Zweikampf um einen freien Platz: Die Eintracht-Torhüter Markus Pröll (rechts) und Oka Nikolov. Foto: Hübner

Frankfurt - (sp) Im Vorfeld einer Saison kommt es schon mal vor, dass ein Trainer in der Bundesliga die Frage nach dem Stammtorwart aus Gründen der Motivation offen lässt. Dass ein Trainer während der laufenden Spielzeit die Torwartfrage für offen erklärt, ist dagegen ungewöhnlich.

Letzte Woche hatte Eintracht-Coach Friedhelm Funkel noch gesagt, Markus Pröll sei zwar die Nummer 1, „aber ob er spielt, weiß ich nicht.“ Dann war Markus Pröll krank und Oka Nikolov hat in Bielefeld gespielt. Jetzt sagt Funkel, dass er vor dem Heimspiel am Samstag gegen Hoffenheim noch keine Entscheidung gefällt habe.

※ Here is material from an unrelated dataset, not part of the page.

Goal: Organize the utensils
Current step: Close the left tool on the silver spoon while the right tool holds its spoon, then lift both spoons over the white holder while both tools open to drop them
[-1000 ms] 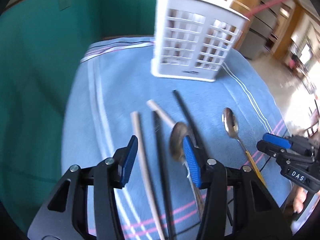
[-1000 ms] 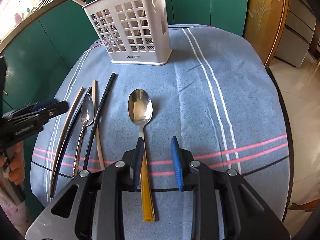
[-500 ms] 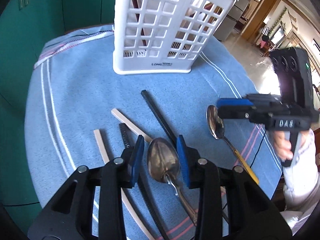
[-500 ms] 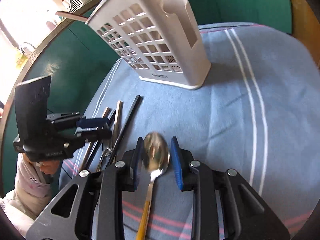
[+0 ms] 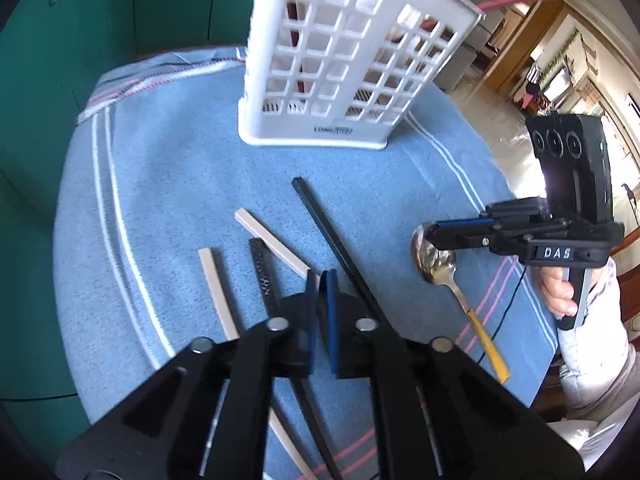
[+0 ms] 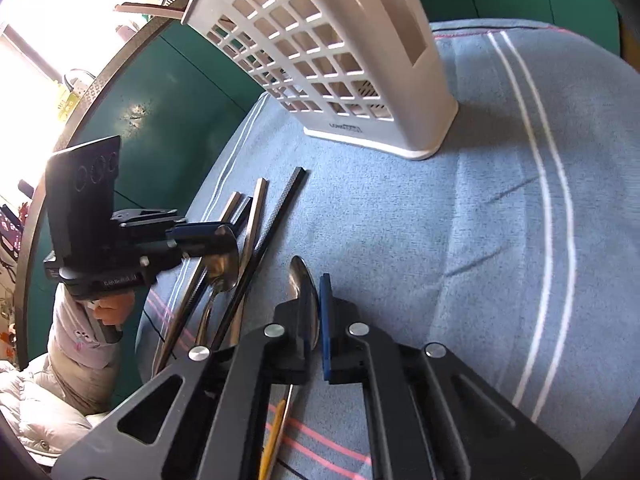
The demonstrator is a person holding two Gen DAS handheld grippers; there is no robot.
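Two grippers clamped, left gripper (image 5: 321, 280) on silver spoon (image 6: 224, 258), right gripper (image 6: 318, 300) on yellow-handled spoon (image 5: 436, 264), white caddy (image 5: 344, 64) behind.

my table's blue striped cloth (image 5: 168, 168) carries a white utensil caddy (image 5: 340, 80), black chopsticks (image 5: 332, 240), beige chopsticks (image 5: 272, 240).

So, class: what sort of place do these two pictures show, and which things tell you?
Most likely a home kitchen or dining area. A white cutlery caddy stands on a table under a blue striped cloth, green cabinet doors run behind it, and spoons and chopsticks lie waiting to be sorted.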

Gilt immer noch, dass Pröll die Nummer eins ist? Wenn ja, könnte er zwischen die Pfosten zurückkehren, denn beim ersten Training der Woche, am Mittwoch, war Pröll wieder im Vollbesitz seiner Kräfte. Funkel hat aber auch gesagt, „dass ich einen guten Torwart nicht rausnehme.“ Also müsste Nikolov wieder spielen, der in Bielefeld gewohnt solide gehalten hatte. Funkel: „Was aufs Tor kam, musste er halten.“ Also keine Garantie für Nikolov.

Am Donnerstag oder Freitag werde er das Gespräch mit seinen Torhütern suchen, hat Funkel nun angekündigt. Mit der nächste Saison, so Funkel, habe die aktuelle Entscheidung „überhaupt nichts zu tun“. Nicht wenige glauben, dass der neu verpflichtete Schalker Ralf Fährmann als neue Nummer eins vorgesehen ist und die Eintracht deshalb ein Interesse daran habe, Markus Pröll abzugeben. Pröll allerdings hat im Gegensatz zu Nikolov noch einen Vertrag, der bis ins Jahr 2010 läuft. Ziemlich kompliziert also alles.